Re: We want task bar back. Pretty please.
- From: Ryan Peters <sloshy45 sbcglobal net>
- To: Tim Murphy <tnmurphy gmail com>, gnome-shell-list gnome org
- Subject: Re: We want task bar back. Pretty please.
- Date: Sat, 21 May 2011 22:25:15 -0500
On 05/21/2011 12:42 PM, Tim Murphy wrote:
On 19 May 2011 05:01, Ryan Peters <sloshy45 sbcglobal net
<mailto:sloshy45 sbcglobal net>> wrote:
I'm sure that the development and design team would love to hear
some specific examples of how GNOME 3 is a regression. I've heard
a few before; launching several applications in succession, for
example, is slower in GNOME 3 than in GNOME 2 with panel
launchers, though this is overcome with an extension or simply
launching the applications on startup. Another regression that I
can think of off the top of my head is how the file manager/recent
documents list aren't quite as integrated as GNOME 2 was, though
these are things that are being worked on. The reason it seems
like so many complaints "fall on deaf ears" is that they have
already been discussed and the users making the complaints and
suggestions can't provide concrete examples of why their
suggestions are valid. As I've said, I've heard some good
suggestions. The most popular complaints, though, are invalid,
baseless, and without examples, as has been proven to death in
this mailing list many times over.
Apparently they don't listen and repeat robotically, "use a hotkey" or
"you aren't giving it a chance". You have heard ample complaints but
brush off every one of them. why bother to discuss? I'm only
motivated to reply to this because I want to show how utterly
resistant you are.
...I'm sorry, but who's being robotic here? I've given examples of valid
regressions and bugs (I believe). The devs/designers listen to every bug
and regression report that they can find time for, and there are several
things that will be fixed for 3.2. The reason we, as you say, "brush off
every one of them" is because the most popular questions, concerns and
suggestions have been discussed to the end of the world and back. We
know for certain after many, many discussions that GNOME 3 is staying
mostly the same. As I've said many times before, the popularity of a
complaint *does not* make it any more or less valid, and there is no
definite correlation; basic logic. "Right is right if nobody is right,
wrong is wrong if everybody is wrong", as said by Archbishop Fulton J.

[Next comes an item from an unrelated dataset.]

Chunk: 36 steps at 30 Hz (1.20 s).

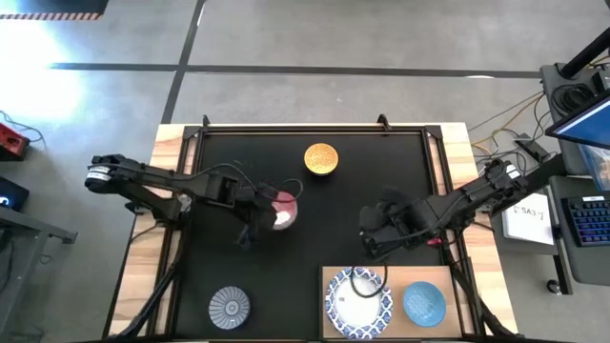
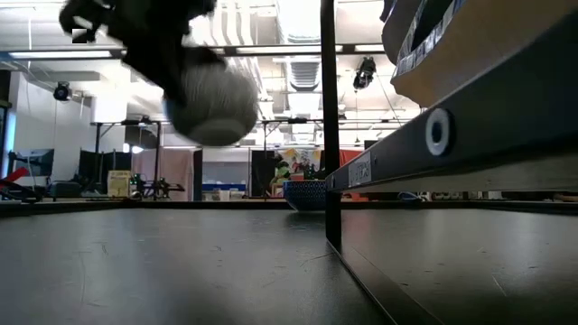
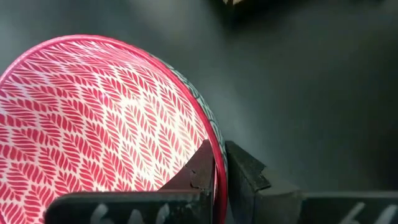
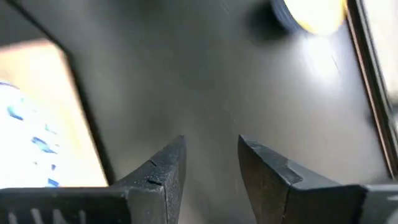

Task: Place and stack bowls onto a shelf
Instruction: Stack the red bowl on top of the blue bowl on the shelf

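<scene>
A pink-red bowl [image 1: 284, 211], leaf-patterned inside, hangs over the middle of the black mat [image 1: 315, 257] in my left gripper [image 1: 263, 210], which is shut on it. The low view shows its pale grey underside [image 2: 214, 104] well above the mat. My right gripper [image 1: 370, 238] hovers open over the mat, right of centre, holding nothing [image 4: 211, 149]. On the light-wood shelf [image 1: 448, 278] at the near right sit a white bowl with a blue rim [image 1: 358, 300] and a blue bowl [image 1: 424, 303]. My left gripper holds the pink-red bowl by its rim [image 3: 219, 163], on the side toward the table's left. One finger [image 3: 199, 171] is inside the bowl and the other [image 3: 245, 171] outside its wall. The fingers slant down from the left. The bowl is tilted and clear of the mat.
An orange-yellow bowl [image 1: 321, 159] stands on the mat toward the far edge, and a grey-striped bowl [image 1: 229, 307] at the near left. A metal frame [image 1: 315, 128] borders the mat. Bare mat lies between the two grippers.
</scene>
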Each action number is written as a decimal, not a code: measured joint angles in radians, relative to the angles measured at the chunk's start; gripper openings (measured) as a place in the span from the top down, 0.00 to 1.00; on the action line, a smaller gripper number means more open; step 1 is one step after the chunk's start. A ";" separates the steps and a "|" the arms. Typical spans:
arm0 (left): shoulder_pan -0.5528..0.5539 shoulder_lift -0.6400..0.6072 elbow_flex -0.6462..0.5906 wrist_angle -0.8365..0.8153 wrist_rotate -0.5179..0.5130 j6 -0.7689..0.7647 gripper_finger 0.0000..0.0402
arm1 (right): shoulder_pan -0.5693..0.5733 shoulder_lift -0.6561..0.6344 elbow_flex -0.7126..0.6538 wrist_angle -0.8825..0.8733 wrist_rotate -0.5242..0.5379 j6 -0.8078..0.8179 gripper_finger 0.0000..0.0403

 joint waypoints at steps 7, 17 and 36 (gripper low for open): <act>0.008 -0.001 0.087 0.030 0.124 0.263 0.99 | -0.049 0.000 0.000 0.304 -0.001 -0.335 0.67; 0.049 0.000 0.075 0.085 0.353 0.486 0.99 | -0.198 0.000 0.000 0.429 -0.157 -0.584 0.69; 0.133 0.089 0.058 0.175 0.600 0.633 0.98 | -0.404 0.005 -0.037 0.706 -0.688 -0.945 0.69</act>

Sheen. I'm not saying that there's "one true way to use the desktop",
but I am saying that some things are more efficient and better than
other things and that is a fact.
I admit that was a bad analogy (I should have thought of a more
solid one). Bicycles are cheaper than motorcycles and are used for
exercise, while motorcycles are used for quickly moving around.
The difference here is that GNOME 3 and GNOME 2 are meant to do
the same thing, which is not the case with this analogy, so it's a
bad one as I said, and I apologize. GNOME 3 aims to be better than
GNOME 2 at the same job (and in many areas it already is), so a
"what's good for you might not be good for me" argument isn't
really appropriate here.
No it was a good analogy because it absolutely indicates the kind of
assumption that there UIs can be ranked on some single axis in order
of "superiority" and that all others are wrong to complain that what
they used is blown to bits or degraded in usefulness or accessibility
by a change that seeks other tradeoffs. If you don't want complaints
then it's best to stick to your branding. Create a new brand for a
new thing and don't disenfranchise the people who liked and use the
tradeoff balance that they have got.
Prove your idea is better by convincing people and seeing them choose it.

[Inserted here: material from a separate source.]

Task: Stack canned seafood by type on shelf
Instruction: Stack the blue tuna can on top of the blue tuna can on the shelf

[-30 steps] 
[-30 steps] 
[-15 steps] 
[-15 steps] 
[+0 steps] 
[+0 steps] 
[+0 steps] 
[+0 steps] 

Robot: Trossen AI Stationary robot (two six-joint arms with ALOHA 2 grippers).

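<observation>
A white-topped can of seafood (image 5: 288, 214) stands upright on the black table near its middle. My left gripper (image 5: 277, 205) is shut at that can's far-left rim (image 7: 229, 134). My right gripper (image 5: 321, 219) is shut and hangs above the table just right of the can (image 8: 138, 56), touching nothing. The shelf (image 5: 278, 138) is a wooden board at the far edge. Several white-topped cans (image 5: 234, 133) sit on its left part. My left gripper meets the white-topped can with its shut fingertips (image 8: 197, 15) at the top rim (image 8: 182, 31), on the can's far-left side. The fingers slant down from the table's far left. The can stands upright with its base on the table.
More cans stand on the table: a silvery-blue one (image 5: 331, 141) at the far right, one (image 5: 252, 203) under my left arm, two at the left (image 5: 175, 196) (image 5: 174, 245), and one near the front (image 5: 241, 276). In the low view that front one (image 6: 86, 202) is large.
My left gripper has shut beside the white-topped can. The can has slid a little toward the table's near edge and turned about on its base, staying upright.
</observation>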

I highly suggest you read the reply by Matthew Planchard (apparently
titled "Re: gnome-shell-list Digest, Vol 31, Issue 89" by mistake, it
seems). He gives a much better analogy than mine.
Also, does Apple still support the OS9 interface? If a lot of users of
Apple software, when switching from OS9 to OSX, asked over and over for
the desktop to behave the old way, should Apple have to listen to them?

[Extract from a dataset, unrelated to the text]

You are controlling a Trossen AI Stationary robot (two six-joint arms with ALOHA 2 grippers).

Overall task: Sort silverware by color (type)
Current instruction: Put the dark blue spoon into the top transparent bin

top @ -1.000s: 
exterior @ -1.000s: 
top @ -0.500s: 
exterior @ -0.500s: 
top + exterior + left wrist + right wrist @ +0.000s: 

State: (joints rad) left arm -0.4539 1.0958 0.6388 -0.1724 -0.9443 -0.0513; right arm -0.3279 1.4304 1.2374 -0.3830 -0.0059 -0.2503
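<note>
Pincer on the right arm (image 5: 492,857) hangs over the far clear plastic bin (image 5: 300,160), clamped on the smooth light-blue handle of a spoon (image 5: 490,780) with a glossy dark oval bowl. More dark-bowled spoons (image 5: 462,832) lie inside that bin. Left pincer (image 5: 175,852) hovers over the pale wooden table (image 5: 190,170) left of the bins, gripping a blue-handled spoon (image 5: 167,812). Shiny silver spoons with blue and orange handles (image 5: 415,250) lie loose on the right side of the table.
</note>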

Of course not. For there to be innovation, stability and consistency in
GNOME, we have to make decisions like, "is this really necessary?", or
"is there a better way we can do this?". What you're describing leads to
preference overload: including many useless and inefficient options and
increasing the probability of bugs. For GNOME to move forward, we have
to ditch the old way of using the desktop (though it, as of now, is not
completely ditched). You can't run forward while staying in the same place.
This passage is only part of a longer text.